Rye United
- Full name: Rye United Football Club
- Nickname: The Quarterboys
- Founded: 1938
- Dissolved: 2014
- Ground: The Salts, Rye
- 2013–14: Sussex County League Division One, 19th (withdrew)
| Home colours | Away colours |

= Rye United F.C. =

Association football club in England

Rye United Football Club was a football club based in Rye, East Sussex, England. They were the founding members of the Sussex County League Division Two in 1952. The club were members of Division One of the league, but withdrew from league football in 2014. From 2016 the Rye Town club plays at the same ground.

==History==

===Rye United F.C.===
Rye United was formed in 1938 as an amalgamation of Rye FC and Rye Old Boys, playing in the East Sussex League until joining the Sussex County League Division Two in 1952. In the 1955–56 season they won the championship and also promotion to Division One. Rye United moved to the Kent County League for the 1983–84 season. For the 2000–01 season, United returned to the Sussex County League entering Division Three. They won the league that season before amalgamating with Iden.

===Iden F.C.===
Iden had been formed in 1965 for the youth of the village. The club steadily progressed through the ranks of junior football & competed in the East Sussex League and Kent County League at intermediate level.

===Rye and Iden United F.C.===
After the two clubs amalgamated in 2001, the club won Division Two championship and divisional cup double. Due to a lack of floodlighting at their ground, however, they had to play another season in Division Two. The club also reached the semi-final of the Sussex Senior Challenge Cup, losing after extra time to Conference giants Crawley Town. However, the next season they won the cup and league double again and won promotion to Division One. The club then finished runners up under the management of Ryan Light (equaling their best league performance). In 2004–05, the club had the most successful season in its history under Glynn White, finishing as league runners up and also winning the John O'Hara League Cup and Hastings Senior Cup.

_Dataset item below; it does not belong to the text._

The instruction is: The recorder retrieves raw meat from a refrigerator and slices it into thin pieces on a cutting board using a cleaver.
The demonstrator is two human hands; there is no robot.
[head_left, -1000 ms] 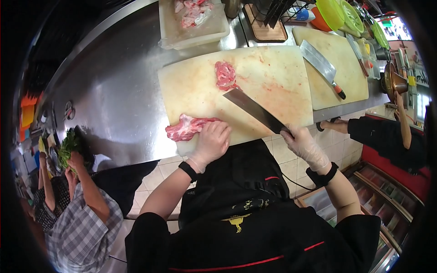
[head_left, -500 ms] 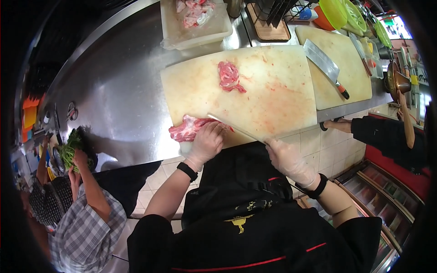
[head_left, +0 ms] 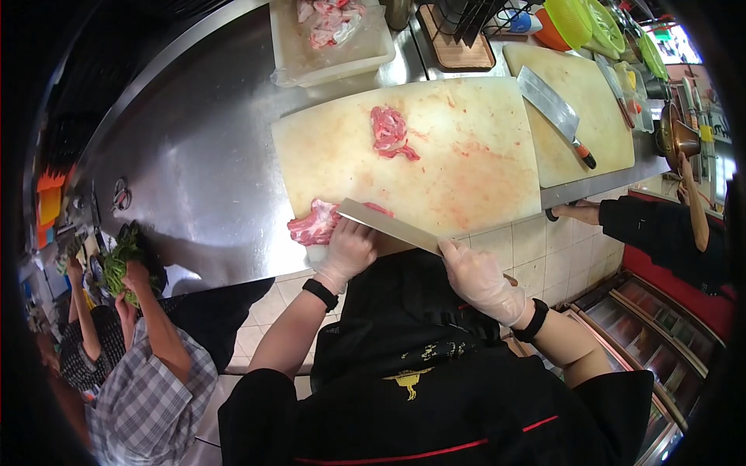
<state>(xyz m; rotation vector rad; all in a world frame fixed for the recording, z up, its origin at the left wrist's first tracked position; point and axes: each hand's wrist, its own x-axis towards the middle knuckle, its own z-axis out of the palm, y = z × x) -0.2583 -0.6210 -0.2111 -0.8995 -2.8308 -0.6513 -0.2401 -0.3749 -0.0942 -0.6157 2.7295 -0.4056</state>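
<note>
Red meat at near-left corner of board, left hand on it, partly behind cleaver, grip unclear. Right hand closed round cleaver. Piece, seemingly cut, lies farther up board; red meat looks largely uncut.

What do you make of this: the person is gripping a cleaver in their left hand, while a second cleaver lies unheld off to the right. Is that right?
Not quite: the head view shows the cleaver in the right hand, not the left hand, which is at a piece of meat. The second cleaver does lie unheld off to the right.
</note>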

===Back to Rye United F.C.===
Following the 2005–06 season, the club reverted its original name. A new Iden club has been formed and Rye, magnanimously, did not object to the use of the Iden name. Newly appointed manager Mike Robbins was replaced by experienced County League Manager Dave Shearing who took over the helm mid-season. Despite finishing the Season in 19th position Rye were spared the drop by events outside of the Division and remained in the top flight for the 2007–08 season, where they repeated their 19th-place finish and this time were, rightfully, relegated to Division Two.
Promotion back to the top flight of Sussex Football came under Scott Price in 2009–10 and was followed by a rollercoaster season (2010–11)that saw tragedy off the pitch with the loss of clubhouse in an arson attack but a record breaking run in the FA Carlsberg Vase that saw Rye reach the quarter-finals and also saw the club finish runners up in both the League and League Cup.
The new clubhouse is due to open in early 2012. To raise funds for the rebuilding, the club's supporters released two singles on iTunes.
In 2011–12 season, Rye United won the Sussex RUR Cup for the first time in 44 years.

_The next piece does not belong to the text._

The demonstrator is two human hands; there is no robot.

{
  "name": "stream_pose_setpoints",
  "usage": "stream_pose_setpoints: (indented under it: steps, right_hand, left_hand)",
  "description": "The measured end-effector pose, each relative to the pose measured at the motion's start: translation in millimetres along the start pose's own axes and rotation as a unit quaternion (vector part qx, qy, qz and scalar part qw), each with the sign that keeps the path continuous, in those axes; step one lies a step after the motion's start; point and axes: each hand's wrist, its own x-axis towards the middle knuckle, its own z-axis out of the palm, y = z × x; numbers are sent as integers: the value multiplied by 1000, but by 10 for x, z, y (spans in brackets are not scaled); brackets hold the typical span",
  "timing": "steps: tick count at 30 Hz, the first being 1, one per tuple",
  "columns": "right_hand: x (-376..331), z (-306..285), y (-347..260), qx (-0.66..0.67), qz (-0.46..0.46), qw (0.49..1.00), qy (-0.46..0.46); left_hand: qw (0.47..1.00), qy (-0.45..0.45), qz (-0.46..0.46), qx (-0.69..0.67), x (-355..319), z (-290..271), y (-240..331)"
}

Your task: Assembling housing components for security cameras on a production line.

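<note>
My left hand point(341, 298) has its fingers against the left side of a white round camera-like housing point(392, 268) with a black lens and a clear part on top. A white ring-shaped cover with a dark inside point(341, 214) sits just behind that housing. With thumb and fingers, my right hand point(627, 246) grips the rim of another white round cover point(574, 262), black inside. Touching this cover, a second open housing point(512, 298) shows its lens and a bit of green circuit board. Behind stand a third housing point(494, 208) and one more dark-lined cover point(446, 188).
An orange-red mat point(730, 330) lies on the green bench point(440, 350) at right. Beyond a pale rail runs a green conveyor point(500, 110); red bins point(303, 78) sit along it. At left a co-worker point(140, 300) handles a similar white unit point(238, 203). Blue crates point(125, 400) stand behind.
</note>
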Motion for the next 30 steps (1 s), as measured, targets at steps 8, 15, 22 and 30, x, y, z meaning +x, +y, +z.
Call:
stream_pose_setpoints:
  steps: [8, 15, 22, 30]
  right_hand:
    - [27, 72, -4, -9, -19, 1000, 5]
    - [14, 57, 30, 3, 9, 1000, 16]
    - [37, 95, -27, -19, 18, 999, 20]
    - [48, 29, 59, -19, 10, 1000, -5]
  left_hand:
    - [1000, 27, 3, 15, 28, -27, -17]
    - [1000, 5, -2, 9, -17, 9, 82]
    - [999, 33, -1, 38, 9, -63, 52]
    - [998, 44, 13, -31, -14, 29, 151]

===Withdrawal from the League===
On 20 March 2014, the club held an Extraordinary General Meeting at which it was decided to withdraw from the league with immediate effect.

==Colours and crest==
Rye United played in red and black and used a blue and black kit as an away kit. The club used the town's coat of arms as its crest, which dates back to Confederation of the Cinque Ports and is believed to date from the 13th century. The crest is very similar to the crest of Hastings United, who also use their towns coat of arms, however there is a slight variation between the two.

==Ground==
Rye United played their home games at the Salts, Fishmarket Road in Rye.

The club's home ground is also used by the local cricket club. Because of the ground share with the cricket club, the club had to remove the floodlights during the summer months and then erect them again after the cricket season was over. The club was also forced to erect a temporary fence on matchdays to discourage unpaid entry to the ground. In August 2010 the pavilion which housed the clubhouse and changing rooms was destroyed after a fire.
The new clubhouse was completed in March 2012.

== Records ==

- Best FA Cup performance: Preliminary round (2012–13, 2013–14)
- Best FA Vase performance: Quarter-finals (2010–11)

==Honours and achievements==
- Sussex County League
  - FA Vase Quarter Finalists: 2010–11
  - Sussex County League Division 1 Runners Up (4): 1959–60, 2003–04, 2004–05, 2010–11
  - Sussex County League Division 2 Winners (4): 1955–56, 2001–02, 2002–03, 2009–10
  - Sussex County League Division 3 Winners (1): 2000–01
  - League Challenge Cup Winners (1): 2004–05
  - Division Two Challenge Cup Winners (2): 2001–02, 2002–03
- The Sussex Royal Ulster Rifles Charity Cup
  - Winners (2): 1967–68, 2011–12
  - Runners-up (2): 1965–66, 1969–70

==Rye Town==
In the 2016/17 season adult football returned to Rye, with the formation of Rye Town who began playing in the East Sussex Football League. The newly formed team had its home at the Salts, the same ground as used by Rye United.